*Task instructions*: Give back the whole listing word for word and skip each picture.

*Data excerpt*:
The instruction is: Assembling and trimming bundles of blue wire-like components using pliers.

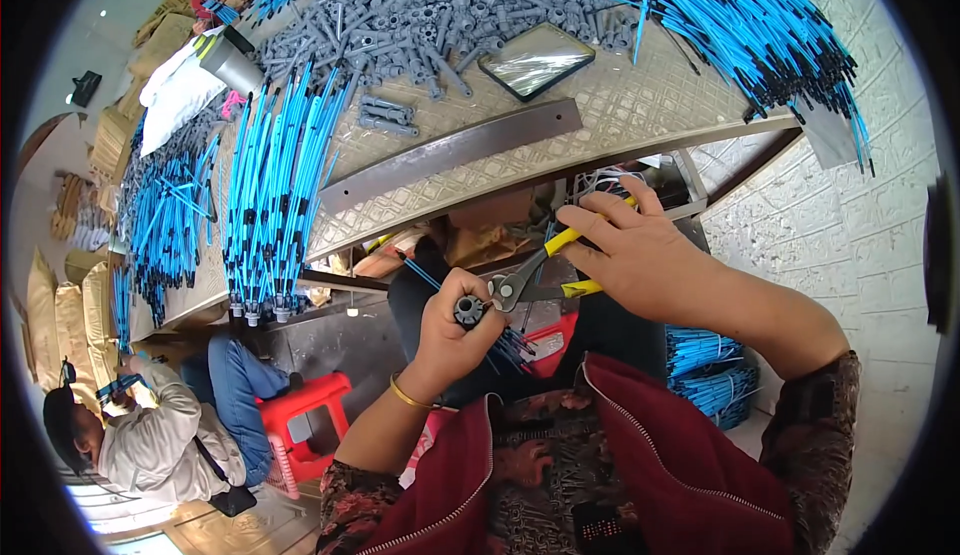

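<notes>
Sitting at a wide patterned surface (625,115), piled at the back with a heap of grey plastic parts (430,15) and loaded at left and far right with blue rods (285,170) tipped in black. Sharing the room with a co-worker (165,440) near a red stool (302,405), off at lower left. Facing a dark metal bar (450,157) laid along the near edge, with a dark-rimmed glossy plate (540,61) behind. Working off the surface, above the lap: holding yellow-handled pliers (520,280) in the right hand (635,255), with fingers bent over the upper handle and both handles spread apart; gripping a round ribbed grey piece (467,309) in the left hand (445,345), curled into a fist. Holding that piece below and left of the right hand, close beside the pliers' jaws; cannot tell if touching
</notes>
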`<state>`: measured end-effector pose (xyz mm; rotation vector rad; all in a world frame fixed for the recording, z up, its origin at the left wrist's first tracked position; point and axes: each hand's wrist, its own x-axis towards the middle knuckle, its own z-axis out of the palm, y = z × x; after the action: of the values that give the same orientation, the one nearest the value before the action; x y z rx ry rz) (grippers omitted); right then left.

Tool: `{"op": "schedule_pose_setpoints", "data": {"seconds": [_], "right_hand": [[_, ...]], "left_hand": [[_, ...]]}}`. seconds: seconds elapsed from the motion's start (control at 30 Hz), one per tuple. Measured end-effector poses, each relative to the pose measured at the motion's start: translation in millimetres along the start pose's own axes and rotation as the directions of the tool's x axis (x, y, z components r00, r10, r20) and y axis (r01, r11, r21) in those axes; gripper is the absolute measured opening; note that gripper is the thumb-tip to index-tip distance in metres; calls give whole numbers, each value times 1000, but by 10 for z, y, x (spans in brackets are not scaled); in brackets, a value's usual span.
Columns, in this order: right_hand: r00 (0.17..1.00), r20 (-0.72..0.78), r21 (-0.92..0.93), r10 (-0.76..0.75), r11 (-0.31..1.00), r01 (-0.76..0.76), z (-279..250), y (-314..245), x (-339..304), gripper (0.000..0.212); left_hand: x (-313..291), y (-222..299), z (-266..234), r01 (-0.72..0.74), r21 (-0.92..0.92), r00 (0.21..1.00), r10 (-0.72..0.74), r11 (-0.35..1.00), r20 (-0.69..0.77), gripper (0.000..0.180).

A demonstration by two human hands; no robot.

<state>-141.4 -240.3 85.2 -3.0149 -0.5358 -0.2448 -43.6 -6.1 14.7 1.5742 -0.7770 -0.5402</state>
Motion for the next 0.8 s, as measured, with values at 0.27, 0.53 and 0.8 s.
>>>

*Answer area*:
The instruction is: Assembling and trimming bundles of blue wire-like components using pliers.


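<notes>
Sitting at a wide patterned surface (625,115), piled at the back with a heap of grey plastic parts (430,15) and loaded at left and far right with blue rods (285,170) tipped in black. Sharing the room with a co-worker (165,440) near a red stool (302,405), off at lower left. Facing a dark metal bar (450,157) laid along the near edge, with a dark-rimmed glossy plate (540,61) behind. Working off the surface, above the lap: holding yellow-handled pliers (520,280) in the right hand (635,255), with fingers bent over the upper handle and both handles spread apart; gripping a round ribbed grey piece (467,309) in the left hand (445,345), curled into a fist. Holding that piece below and left of the right hand, close beside the pliers' jaws; cannot tell if touching
</notes>
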`<state>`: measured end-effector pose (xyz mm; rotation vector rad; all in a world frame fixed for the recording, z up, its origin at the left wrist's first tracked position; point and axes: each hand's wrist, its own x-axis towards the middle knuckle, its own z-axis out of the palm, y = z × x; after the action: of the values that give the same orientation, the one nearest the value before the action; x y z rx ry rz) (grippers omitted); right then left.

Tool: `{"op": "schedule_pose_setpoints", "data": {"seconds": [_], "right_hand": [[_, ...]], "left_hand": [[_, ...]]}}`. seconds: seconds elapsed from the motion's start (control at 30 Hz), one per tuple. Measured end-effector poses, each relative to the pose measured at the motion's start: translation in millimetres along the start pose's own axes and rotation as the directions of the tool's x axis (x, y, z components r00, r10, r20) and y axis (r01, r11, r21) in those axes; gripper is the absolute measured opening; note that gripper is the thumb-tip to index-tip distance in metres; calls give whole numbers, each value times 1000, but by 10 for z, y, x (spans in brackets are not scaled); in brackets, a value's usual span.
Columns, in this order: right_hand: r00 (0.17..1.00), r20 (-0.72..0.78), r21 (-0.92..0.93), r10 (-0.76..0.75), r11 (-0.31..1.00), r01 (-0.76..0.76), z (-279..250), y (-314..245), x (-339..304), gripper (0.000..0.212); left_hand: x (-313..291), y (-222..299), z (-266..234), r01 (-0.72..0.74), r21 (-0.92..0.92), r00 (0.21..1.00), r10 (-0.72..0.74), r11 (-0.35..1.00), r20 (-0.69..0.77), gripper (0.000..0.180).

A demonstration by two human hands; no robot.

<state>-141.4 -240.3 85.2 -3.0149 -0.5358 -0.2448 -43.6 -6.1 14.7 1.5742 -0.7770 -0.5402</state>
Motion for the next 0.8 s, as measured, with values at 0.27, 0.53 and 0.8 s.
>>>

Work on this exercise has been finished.